William S. McKersie, Ph.D.
Superintendent of Schools
November 1, 2016
My opening essay for the school year challenged readers, and myself, to consider the true meaning of “The Weston Way.” (The Weston Way: A Fresh Look, July 1, 2016, http://www.westonps.org/page.cfm?p=4053). I committed to searching out the Weston Way in my first year as Superintendent and providing periodic updates on what I discover. November is upon us, with roughly 10 weeks of school completed. I am ready to share my first reflection on the Weston Way, as I have witnessed it in our schools, classrooms, lunch rooms, gymnasiums, art and music rooms, conferences, athletic fields, and offices.
What stands out from the first two full months of school? Six short vignettes reveal what I have observed about our teachers, administrators, student leaders, and parents.
First, I prompted interesting reactions by touting the Weston Way in my July 2016 essay. For some, it is an apt moniker signifying that this is a unique district. For others, it carries a message of elitism. These reactions speak to a school district with a critical ear for the way words and phrases carry meaning that can range from inclusive to exclusive. My take-away: Weston has an uncommon ability to be self-reflective.
Second, teachers and teaching are at the heart of any good school and school system. While a truism, it bears repeating and certainly is a signature for Weston. The beauty of leading Weston, with all schools on one campus, is that nearly every day I can visit a school and drop in on classrooms. These wanderings, as I call them, have repeatedly shown me that Weston teachers are top-notch in what scholars describe as essential to teaching excellence: content expertise, pedagogical depth and relational acumen. Weston teachers know their material, they know how to teach it in ways that engage students, and they value knowing their students well. Most imperative, our teachers act on the belief that better always is possible—they constantly seek critiques of their craft in order to improve.
Third, connections for students are essential to success. In the opening Convocation, I quoted scholar David Kirp, who writes that “the most effective [schools and classrooms] foster bonds of caring between teachers and their students.” I have seen that Weston educators, in nearly all cases, care about and know our students. The evidence has emerged most profoundly when working with several parents this fall who have expressed concerns about their student’s experiences. In each situation, when I turned to administrators and staff for insights, the particular student was well known and well understood by multiple professionals in the student’s current school, as well as by administrators or teachers in the student’s previous Weston school. It is remarkable, and rare, for a public school system to have such extensive knowledge and insight of its students. My take-away: we will have times when students or families may have concerns, but we are uniquely positioned to tackle problems and issues.

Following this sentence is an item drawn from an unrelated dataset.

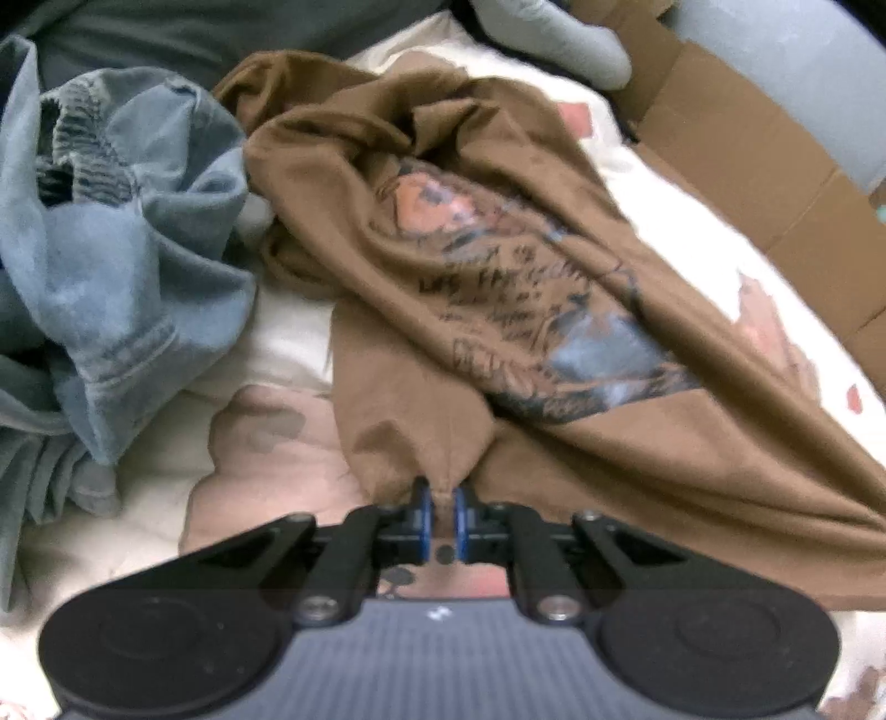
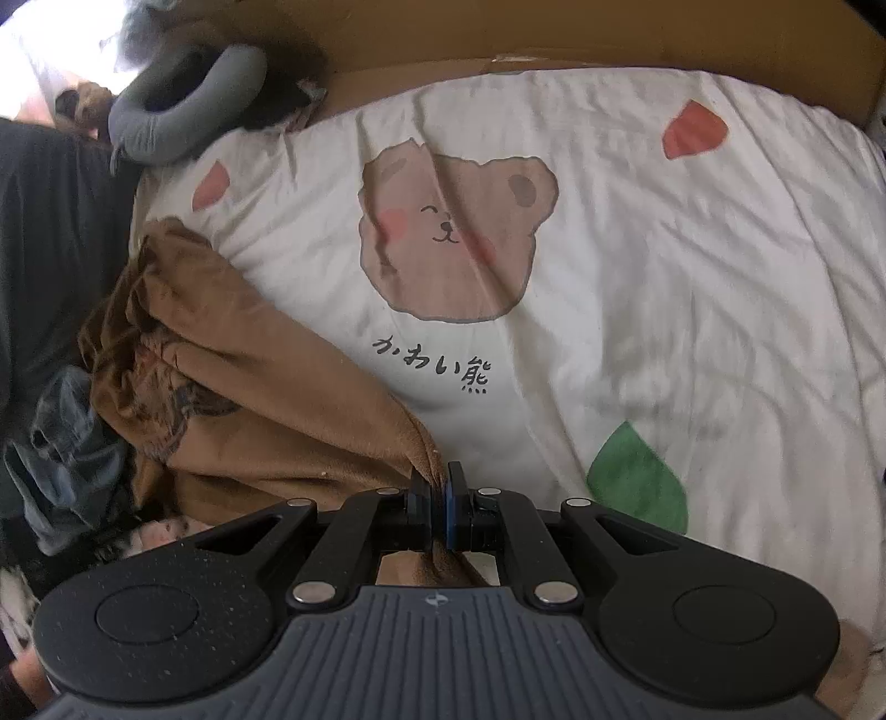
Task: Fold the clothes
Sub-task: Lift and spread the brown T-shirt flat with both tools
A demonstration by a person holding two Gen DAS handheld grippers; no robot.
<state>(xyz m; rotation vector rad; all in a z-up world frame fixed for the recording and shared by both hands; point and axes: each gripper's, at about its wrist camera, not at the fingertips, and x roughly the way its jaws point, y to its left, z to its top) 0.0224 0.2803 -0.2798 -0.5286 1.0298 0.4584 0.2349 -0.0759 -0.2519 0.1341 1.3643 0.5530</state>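
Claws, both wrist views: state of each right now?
Left claw: closed, pinching an edge of the brown printed t-shirt.
Right claw: closed, pinching another edge of the same brown printed t-shirt.

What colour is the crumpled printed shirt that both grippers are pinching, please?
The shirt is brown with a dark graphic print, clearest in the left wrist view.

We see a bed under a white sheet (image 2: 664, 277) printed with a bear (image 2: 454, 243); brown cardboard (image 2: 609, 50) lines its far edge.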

Fourth, Weston has a talented group of school administrators. The four principals and their administrative teams evidence uncommon dedication to knowing and guiding their staff and students. Our school administrators are supported by a lean and expert team of central office professionals, each dedicated to serving students and staff. Extensive, productive hours of work result in good planning, smart action, and effective interventions to improve practice or behavior. Echoing our teachers, Weston’s administrators know that they can always do better; they regularly seek feedback for the sake of improvement.
Fifth, student leadership and activism is essential to vibrant schools. I already have witnessed that Weston, especially at the high school, has strong student government, with leaders balancing their academic, athletic, cultural, and social demands to organize a wide range of student activities, as well as give constructively critical voice to concerns facing their peers. The student government is tirelessly coached and monitored by faculty, who allow the students to lead, but with healthy guidance on ideas and implementation.
Sixth, Fairfield County superintendents share the understanding that a key to the success of our districts are our parents, who are uncommonly dedicated, involved, and active. Weston may well set the pace. In every building this fall, I have observed parents volunteering at book fairs, for field trips, at Homecoming events, and for athletic and cultural events. The PTO presidents and members in each school have provided me early guidance and feedback. Social capital is solid in Weston, making a daily difference for our students and staff.
In sum, ten weeks into the year, the observations are inspiring. I believe in leading with what is good. At the same time, I bring a constructively critical eye to my work. I will be sure to pull together the best talents of Weston to address immediately and over the long-term issues of concern. Fortunately, we are well positioned to push for even greater accomplishments, thanks to our teachers, administrators, student leaders, and parents.
Over the next several months, between now and my next Superintendent Essay, I will be focused on four questions, each essential to the district’s strategic goals and priorities, seeking to understand to what extent we are:
- Preparing our students to be Global Citizens?
- Providing a Healthy Learning Environment?
- Gauging Student Progress with valid, reliable, multiple measures?
- Utilizing Digital Learning and Technology to advance teaching and learning in all our schools?
Cross-cutting my attention to these questions will be the development of an efficient and effective Operating and Capital Budget for 2017-18 (to be submitted to the Board of Education in early January 2017). And, of course, every day, with a big kick in my step, I will give first attention to the management of the district so that all students and staff are safe, secure, and learning.